● What the exercise asks:
Both the line containing "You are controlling" and the last line of the listing are included: write out exactly the lines from one to the other.
Information provided Block Start
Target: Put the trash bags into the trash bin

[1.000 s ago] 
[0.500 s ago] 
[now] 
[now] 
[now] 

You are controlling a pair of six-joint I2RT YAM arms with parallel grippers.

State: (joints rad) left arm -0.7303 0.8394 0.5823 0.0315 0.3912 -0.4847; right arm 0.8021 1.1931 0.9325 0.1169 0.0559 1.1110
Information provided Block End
● Task solution:
You are controlling a pair of six-joint I2RT YAM arms with parallel grippers.

State: (joints rad) left arm -0.7303 0.8394 0.5823 0.0315 0.3912 -0.4847; right arm 0.8021 1.1931 0.9325 0.1169 0.0559 1.1110

No additional output will be generated.